#### WHAT YOU WILL DO:
Your task is to copy the lines of the data below from the line holding "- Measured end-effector" through the line holding "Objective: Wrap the", inclusive, exactly and with nothing added.

[[ DATASET CONTENT, beginning ]]

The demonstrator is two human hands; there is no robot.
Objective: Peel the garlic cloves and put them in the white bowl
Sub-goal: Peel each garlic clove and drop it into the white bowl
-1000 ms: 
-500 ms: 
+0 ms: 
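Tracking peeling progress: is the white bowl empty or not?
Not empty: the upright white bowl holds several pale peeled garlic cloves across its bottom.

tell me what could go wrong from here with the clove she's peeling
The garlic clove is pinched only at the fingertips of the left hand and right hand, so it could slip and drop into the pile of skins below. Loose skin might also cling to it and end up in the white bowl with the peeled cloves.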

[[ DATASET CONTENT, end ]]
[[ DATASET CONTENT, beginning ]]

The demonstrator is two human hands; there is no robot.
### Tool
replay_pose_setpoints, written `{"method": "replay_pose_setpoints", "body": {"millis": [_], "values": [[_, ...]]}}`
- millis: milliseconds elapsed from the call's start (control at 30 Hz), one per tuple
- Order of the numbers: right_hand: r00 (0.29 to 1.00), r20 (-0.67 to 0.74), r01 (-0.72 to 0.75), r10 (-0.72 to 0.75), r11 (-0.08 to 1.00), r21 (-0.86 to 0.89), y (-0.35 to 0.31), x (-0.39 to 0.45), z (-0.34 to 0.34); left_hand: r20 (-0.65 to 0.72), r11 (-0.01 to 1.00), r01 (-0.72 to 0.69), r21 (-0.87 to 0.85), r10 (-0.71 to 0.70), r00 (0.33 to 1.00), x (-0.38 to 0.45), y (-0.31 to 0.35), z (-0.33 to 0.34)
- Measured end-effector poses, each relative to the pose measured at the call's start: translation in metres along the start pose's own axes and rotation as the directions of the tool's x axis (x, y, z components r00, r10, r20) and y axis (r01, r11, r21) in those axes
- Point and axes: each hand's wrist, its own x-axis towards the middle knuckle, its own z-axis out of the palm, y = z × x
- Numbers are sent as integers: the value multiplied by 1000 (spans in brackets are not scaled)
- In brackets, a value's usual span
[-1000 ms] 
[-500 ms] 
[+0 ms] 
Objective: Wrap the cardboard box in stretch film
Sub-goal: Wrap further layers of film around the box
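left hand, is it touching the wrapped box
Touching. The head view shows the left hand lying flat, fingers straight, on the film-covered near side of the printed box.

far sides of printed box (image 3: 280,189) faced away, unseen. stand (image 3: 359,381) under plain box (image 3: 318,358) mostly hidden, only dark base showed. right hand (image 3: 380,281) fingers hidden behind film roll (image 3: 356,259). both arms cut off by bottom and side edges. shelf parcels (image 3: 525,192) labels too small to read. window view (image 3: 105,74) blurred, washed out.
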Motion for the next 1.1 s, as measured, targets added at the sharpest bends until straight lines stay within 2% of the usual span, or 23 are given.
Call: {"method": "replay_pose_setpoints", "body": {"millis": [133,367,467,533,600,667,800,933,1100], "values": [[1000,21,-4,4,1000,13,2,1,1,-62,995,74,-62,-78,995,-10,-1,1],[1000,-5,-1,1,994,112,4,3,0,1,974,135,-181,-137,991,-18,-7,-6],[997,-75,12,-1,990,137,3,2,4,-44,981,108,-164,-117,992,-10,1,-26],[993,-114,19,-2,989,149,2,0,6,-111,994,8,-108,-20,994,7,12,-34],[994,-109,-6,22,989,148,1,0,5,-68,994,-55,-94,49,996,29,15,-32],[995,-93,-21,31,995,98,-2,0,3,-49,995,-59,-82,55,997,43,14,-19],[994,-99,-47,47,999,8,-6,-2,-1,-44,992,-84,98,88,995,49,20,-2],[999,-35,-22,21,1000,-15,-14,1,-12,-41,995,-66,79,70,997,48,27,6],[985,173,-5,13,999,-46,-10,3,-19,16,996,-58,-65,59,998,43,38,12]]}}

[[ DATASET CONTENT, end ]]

#### WRITTEN REPLY:
- Measured end-effector poses, each relative to the pose measured at the call's start: translation in metres along the start pose's own axes and rotation as the directions of the tool's x axis (x, y, z components r00, r10, r20) and y axis (r01, r11, r21) in those axes
- Point and axes: each hand's wrist, its own x-axis towards the middle knuckle, its own z-axis out of the palm, y = z × x
- Numbers are sent as integers: the value multiplied by 1000 (spans in brackets are not scaled)
- In brackets, a value's usual span
[-1000 ms] 
[-500 ms] 
[+0 ms] 
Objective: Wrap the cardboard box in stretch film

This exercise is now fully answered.